◆ Work request: Your task is to quote the listing below exactly, beginning with its first line and ending on the line bearing "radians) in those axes".
Records for the exercise START
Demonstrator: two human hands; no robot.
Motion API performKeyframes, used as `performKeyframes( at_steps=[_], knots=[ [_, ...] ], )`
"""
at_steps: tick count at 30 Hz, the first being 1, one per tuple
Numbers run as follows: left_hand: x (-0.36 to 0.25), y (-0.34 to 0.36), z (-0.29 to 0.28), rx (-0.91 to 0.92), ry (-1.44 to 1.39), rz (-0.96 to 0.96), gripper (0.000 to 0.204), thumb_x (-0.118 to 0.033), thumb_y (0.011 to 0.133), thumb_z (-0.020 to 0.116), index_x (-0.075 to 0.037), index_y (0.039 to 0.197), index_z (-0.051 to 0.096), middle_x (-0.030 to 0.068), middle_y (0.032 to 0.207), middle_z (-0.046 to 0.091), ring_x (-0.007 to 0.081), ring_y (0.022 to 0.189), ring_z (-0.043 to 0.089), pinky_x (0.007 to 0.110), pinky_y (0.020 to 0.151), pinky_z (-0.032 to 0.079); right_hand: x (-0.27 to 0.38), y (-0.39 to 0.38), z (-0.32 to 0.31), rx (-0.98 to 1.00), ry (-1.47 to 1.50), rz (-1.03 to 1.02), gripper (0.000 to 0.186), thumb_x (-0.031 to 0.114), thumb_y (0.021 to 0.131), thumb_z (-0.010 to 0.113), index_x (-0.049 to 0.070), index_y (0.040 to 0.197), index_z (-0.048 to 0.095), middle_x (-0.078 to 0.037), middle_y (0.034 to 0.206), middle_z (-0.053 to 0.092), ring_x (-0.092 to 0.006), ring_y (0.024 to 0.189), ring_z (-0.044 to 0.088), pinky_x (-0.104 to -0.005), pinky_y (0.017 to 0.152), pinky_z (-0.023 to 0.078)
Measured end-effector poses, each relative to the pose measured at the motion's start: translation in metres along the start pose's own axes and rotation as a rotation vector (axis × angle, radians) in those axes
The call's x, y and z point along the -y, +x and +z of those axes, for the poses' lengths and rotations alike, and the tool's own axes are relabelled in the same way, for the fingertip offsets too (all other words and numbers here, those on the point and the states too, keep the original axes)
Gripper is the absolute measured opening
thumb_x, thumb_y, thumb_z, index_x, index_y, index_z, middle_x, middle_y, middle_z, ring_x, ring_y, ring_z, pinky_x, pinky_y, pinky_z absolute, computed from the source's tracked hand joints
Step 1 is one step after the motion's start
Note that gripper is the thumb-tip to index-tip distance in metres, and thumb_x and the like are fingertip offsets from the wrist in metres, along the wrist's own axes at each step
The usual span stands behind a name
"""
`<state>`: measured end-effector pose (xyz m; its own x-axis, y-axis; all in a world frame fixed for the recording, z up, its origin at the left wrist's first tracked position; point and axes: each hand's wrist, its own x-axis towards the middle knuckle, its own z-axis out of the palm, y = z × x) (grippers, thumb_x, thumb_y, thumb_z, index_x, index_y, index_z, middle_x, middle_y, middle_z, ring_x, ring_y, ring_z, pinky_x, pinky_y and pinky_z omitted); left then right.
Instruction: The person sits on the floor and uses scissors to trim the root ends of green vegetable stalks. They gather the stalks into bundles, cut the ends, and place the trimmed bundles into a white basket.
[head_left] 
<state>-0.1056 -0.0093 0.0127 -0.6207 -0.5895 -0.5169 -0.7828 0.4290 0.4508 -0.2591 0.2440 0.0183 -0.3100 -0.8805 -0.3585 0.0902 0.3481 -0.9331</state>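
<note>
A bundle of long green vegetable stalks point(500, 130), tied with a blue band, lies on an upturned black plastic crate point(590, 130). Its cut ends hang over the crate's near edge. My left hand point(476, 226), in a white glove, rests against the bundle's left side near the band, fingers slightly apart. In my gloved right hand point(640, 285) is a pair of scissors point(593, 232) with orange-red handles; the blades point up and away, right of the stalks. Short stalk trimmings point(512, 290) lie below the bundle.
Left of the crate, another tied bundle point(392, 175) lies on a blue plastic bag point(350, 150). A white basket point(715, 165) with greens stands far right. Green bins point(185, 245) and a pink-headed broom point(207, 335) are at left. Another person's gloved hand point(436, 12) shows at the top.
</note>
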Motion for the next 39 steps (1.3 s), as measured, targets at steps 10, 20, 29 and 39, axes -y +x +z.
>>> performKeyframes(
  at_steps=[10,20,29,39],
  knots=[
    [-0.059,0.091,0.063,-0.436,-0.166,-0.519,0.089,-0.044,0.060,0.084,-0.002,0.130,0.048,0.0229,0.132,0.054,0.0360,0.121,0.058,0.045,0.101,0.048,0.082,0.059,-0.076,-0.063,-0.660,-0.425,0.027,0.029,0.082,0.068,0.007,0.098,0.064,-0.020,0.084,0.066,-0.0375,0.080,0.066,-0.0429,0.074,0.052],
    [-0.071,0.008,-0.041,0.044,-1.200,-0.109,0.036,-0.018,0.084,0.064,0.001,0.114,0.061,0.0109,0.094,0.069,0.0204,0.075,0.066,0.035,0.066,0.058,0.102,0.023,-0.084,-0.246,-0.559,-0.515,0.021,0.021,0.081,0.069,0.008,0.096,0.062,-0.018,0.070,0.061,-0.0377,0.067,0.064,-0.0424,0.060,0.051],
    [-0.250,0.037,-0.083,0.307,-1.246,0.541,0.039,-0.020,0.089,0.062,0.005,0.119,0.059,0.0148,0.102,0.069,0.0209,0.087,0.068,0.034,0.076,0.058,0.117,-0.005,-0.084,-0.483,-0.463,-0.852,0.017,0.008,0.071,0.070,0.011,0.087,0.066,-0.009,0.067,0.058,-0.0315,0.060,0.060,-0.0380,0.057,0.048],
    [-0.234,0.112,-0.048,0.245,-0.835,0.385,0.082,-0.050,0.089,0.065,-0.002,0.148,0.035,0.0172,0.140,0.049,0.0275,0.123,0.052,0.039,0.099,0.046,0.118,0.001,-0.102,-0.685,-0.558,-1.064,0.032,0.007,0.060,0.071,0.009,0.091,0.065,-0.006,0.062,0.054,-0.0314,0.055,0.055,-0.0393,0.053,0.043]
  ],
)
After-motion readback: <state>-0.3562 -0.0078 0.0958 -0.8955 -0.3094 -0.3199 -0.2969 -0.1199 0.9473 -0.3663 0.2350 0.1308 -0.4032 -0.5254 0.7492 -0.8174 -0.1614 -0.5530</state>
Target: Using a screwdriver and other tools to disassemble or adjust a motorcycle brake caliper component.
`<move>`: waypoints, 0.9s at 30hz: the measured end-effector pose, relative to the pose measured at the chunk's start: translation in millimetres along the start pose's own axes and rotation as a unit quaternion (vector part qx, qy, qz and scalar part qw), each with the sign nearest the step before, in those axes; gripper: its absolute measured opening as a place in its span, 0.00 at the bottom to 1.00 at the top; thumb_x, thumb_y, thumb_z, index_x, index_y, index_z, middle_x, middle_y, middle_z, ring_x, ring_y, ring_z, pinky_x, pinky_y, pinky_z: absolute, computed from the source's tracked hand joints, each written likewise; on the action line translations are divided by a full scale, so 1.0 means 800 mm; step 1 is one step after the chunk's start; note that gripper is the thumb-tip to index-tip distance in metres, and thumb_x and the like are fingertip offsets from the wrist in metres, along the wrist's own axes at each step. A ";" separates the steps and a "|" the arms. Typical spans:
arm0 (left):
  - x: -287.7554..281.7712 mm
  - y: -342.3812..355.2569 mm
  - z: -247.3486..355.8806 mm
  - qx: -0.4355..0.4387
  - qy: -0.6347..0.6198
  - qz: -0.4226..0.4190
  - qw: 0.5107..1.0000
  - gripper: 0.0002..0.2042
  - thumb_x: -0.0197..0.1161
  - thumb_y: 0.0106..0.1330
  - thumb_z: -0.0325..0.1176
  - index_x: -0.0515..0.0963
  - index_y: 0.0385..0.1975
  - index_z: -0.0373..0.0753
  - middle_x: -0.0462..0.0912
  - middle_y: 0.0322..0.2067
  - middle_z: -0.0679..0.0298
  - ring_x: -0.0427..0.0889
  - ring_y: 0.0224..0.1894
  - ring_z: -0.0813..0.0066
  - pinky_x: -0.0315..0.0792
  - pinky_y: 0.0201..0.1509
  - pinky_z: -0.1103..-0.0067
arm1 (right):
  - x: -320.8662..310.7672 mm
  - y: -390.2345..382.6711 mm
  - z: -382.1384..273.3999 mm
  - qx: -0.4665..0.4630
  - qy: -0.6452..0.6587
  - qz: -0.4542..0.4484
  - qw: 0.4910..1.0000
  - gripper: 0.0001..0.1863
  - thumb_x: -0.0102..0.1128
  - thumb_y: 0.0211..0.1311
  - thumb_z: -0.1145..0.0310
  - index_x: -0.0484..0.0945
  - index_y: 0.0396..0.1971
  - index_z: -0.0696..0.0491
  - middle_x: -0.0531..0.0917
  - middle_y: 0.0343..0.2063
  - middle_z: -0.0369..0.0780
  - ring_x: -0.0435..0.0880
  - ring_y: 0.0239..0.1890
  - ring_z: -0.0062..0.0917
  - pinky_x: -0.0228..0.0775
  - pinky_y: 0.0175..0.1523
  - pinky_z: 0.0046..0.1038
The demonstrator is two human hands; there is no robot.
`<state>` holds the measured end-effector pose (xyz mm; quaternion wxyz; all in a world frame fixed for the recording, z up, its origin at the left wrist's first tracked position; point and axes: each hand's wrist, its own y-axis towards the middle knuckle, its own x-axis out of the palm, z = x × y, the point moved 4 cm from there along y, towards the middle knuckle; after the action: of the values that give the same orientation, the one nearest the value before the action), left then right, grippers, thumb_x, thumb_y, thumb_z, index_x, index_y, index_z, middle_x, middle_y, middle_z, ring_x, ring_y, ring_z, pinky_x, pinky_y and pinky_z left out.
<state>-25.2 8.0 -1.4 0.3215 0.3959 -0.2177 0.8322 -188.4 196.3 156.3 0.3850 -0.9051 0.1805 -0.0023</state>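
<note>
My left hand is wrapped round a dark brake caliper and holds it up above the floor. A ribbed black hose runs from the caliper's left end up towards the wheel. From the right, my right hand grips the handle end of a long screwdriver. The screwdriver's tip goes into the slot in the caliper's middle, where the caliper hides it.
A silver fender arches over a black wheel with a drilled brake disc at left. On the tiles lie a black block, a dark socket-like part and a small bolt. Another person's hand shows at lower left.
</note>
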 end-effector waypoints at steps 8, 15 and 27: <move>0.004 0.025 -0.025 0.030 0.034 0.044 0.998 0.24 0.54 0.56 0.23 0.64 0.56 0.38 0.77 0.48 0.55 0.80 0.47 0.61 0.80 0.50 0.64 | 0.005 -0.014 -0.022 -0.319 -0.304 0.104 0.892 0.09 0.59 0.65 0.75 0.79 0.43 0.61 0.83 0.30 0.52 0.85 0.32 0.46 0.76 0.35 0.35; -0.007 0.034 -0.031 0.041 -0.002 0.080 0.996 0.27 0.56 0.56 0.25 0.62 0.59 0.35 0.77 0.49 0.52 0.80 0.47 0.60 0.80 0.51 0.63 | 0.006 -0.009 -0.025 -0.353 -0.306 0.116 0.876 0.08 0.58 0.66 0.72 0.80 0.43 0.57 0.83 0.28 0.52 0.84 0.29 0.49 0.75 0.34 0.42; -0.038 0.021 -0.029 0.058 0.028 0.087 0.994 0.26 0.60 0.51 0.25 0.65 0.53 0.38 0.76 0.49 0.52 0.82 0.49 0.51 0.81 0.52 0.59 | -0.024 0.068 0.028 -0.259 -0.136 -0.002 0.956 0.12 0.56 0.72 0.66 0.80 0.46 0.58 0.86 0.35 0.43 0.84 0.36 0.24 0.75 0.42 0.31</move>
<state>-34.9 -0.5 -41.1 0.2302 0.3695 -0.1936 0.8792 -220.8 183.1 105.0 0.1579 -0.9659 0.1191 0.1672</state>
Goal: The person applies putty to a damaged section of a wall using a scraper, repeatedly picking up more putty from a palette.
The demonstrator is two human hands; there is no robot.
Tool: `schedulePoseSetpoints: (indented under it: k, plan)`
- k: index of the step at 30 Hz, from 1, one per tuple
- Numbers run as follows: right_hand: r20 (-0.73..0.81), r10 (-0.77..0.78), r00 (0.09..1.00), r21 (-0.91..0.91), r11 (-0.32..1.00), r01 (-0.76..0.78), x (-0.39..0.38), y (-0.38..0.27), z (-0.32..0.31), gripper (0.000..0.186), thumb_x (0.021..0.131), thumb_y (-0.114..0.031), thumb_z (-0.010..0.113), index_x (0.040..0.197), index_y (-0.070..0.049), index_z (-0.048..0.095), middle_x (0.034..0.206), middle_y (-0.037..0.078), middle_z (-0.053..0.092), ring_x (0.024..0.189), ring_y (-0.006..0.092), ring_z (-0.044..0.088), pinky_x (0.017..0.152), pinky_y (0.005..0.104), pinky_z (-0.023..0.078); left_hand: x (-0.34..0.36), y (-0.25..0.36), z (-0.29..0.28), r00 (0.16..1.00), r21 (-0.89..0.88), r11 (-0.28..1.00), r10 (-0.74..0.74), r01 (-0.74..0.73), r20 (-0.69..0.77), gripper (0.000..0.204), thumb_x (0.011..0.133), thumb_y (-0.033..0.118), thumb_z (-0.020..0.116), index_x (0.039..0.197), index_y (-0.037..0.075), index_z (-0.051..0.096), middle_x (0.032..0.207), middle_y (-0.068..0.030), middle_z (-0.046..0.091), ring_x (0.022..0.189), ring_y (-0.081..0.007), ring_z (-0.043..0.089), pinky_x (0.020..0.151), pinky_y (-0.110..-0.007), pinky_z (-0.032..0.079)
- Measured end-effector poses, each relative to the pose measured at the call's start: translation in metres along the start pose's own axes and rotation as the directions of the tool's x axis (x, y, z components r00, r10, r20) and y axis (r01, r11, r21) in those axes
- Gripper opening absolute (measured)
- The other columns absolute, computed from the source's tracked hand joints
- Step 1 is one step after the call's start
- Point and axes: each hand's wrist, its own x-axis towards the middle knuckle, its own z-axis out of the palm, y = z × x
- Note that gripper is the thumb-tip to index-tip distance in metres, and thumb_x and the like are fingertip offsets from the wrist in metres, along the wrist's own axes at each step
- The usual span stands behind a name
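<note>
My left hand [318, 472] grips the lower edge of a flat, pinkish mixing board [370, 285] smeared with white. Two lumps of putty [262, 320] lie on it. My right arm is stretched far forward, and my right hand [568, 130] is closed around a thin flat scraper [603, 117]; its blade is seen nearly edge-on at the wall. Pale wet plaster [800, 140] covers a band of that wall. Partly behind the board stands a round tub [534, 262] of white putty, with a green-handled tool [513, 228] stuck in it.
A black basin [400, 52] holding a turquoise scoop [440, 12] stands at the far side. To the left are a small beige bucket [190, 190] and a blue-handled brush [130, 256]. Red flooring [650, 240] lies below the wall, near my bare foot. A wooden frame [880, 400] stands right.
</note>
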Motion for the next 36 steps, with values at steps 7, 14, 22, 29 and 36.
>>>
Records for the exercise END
◆ Answer to the problem:
Demonstrator: two human hands; no robot.
Motion API performKeyframes, used as `performKeyframes( at_steps=[_], knots=[ [_, ...] ], )`
"""
at_steps: tick count at 30 Hz, the first being 1, one per tuple
Numbers run as follows: left_hand: x (-0.36 to 0.25), y (-0.34 to 0.36), z (-0.29 to 0.28), rx (-0.91 to 0.92), ry (-1.44 to 1.39), rz (-0.96 to 0.96), gripper (0.000 to 0.204), thumb_x (-0.118 to 0.033), thumb_y (0.011 to 0.133), thumb_z (-0.020 to 0.116), index_x (-0.075 to 0.037), index_y (0.039 to 0.197), index_z (-0.051 to 0.096), middle_x (-0.030 to 0.068), middle_y (0.032 to 0.207), middle_z (-0.046 to 0.091), ring_x (-0.007 to 0.081), ring_y (0.022 to 0.189), ring_z (-0.043 to 0.089), pinky_x (0.007 to 0.110), pinky_y (0.020 to 0.151), pinky_z (-0.032 to 0.079); right_hand: x (-0.27 to 0.38), y (-0.39 to 0.38), z (-0.32 to 0.31), rx (-0.98 to 1.00), ry (-1.47 to 1.50), rz (-1.03 to 1.02), gripper (0.000 to 0.186), thumb_x (-0.031 to 0.114), thumb_y (0.021 to 0.131), thumb_z (-0.010 to 0.113), index_x (-0.049 to 0.070), index_y (0.040 to 0.197), index_z (-0.048 to 0.095), middle_x (-0.078 to 0.037), middle_y (0.034 to 0.206), middle_z (-0.053 to 0.092), ring_x (-0.092 to 0.006), ring_y (0.024 to 0.189), ring_z (-0.044 to 0.088), pinky_x (-0.104 to -0.005), pinky_y (0.017 to 0.152), pinky_z (-0.023 to 0.078)
Measured end-effector poses, each relative to the pose measured at the motion's start: translation in metres along the start pose's own axes and rotation as a rotation vector (axis × angle, radians) in those axes

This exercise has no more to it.